Page MenuHomePhabricator

mediawiki/page/properties-change schema should use map type for added and removed page properties
Open, MediumPublic

Description

Currently, the mediawiki/page/properties-change schema uses an object with undefined properties for added_properties and removed_properties. This makes it difficult to use in typed systems, and keeps us from importing the data into the Hive based data lake.

I believe this was done before we added support for map types. We should modify those fields to be string -> string map types, and make sure that EventBus only emits string values for the changed properties.

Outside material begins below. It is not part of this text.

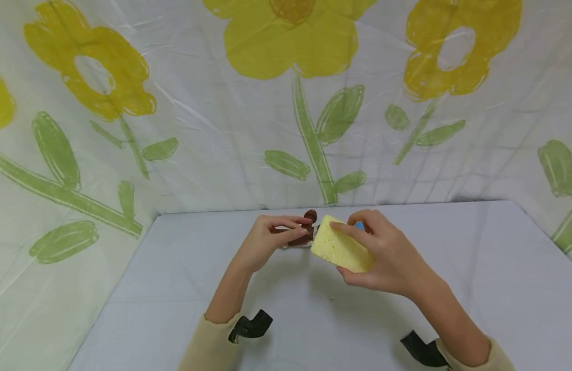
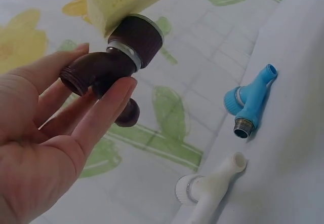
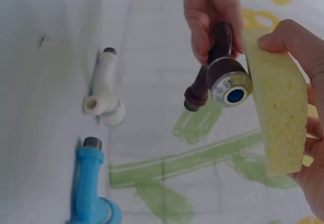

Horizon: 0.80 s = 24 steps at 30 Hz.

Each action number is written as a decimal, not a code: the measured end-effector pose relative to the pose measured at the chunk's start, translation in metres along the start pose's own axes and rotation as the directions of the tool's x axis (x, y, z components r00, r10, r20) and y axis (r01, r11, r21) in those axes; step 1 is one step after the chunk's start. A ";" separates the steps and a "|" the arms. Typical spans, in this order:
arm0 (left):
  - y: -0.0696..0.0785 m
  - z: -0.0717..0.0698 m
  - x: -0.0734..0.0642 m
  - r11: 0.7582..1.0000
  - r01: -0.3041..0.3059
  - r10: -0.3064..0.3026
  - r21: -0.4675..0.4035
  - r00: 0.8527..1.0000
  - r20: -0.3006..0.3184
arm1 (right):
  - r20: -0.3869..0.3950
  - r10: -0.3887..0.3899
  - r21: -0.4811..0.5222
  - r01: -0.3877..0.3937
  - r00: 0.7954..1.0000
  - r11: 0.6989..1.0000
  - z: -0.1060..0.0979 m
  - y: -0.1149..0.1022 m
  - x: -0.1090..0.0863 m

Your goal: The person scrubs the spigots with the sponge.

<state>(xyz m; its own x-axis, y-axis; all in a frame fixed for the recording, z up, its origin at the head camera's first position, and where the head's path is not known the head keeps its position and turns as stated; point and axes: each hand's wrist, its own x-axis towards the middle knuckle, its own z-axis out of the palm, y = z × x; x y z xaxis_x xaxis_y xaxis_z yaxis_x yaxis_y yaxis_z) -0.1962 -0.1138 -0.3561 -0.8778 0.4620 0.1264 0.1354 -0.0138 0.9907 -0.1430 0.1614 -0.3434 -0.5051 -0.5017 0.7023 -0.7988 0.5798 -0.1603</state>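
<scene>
My left hand (image 1: 263,242) holds a dark brown tap (image 2: 98,69) between thumb and fingers, above the table. The tap has a ribbed round knob with a silver ring; in the right wrist view the knob's silver end cap (image 3: 223,89) shows a blue centre. A yellow sponge (image 1: 337,247) is gripped by my right hand (image 1: 397,257), thumb on one face and fingers on the other. One broad face of the sponge lies right against the knob's side in the right wrist view. From the head, the sponge and left fingers cover much of the tap.
On the table (image 1: 174,278) lie a blue tap (image 2: 255,97) and a white tap (image 2: 212,186), side by side beyond the hands. A white sheet with painted yellow flowers (image 1: 290,46) hangs behind the table's back edge. A tiny speck (image 1: 331,298) lies nearer the front.
</scene>
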 end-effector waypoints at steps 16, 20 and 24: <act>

Even now, the emitted types are inconsistent for the same page property values. Here are some recent values from an event:

"added_properties": {
  "wb-claims": 41,
  "wb-identifiers": 18
},
"removed_properties": {
  "wb-claims": "40",
  "wb-identifiers": "17"
}

The added values are ints, but the removed values are strings.

Event Timeline

Change 683620 had a related patch set uploaded (by Ottomata; author: Ottomata):

[analytics/refinery@master] Add comment in allowlist about mediawiki_page_properties_change

https://gerrit.wikimedia.org/r/683620

Change 683620 merged by Ottomata:

[analytics/refinery@master] Add comment in allowlist about mediawiki_page_properties_change

https://gerrit.wikimedia.org/r/683620

Change 683622 had a related patch set uploaded (by Ottomata; author: Ottomata):

[operations/puppet@production] Add comment in refine about mediawiki_page_properties_change

https://gerrit.wikimedia.org/r/683622

Change 683622 merged by Ottomata:

[operations/puppet@production] Add comment in refine about mediawiki_page_properties_change

https://gerrit.wikimedia.org/r/683622

Ottomata triaged this task as Medium priority.Jun 11 2021, 6:18 PM

Adding perspective on this: Using map instead of structured and defined schema allows for more flexibility and versatility, but prevents deeper validation. The decision of using one versus the other should not be made lightly :)

Right now, this schema doesn't have any defined properties, and is not a map type either. So, JSONSChema object with additionalProperties: true. So, we don't import it into Hive at all.

We need a map type here because we have no control over what the keys are.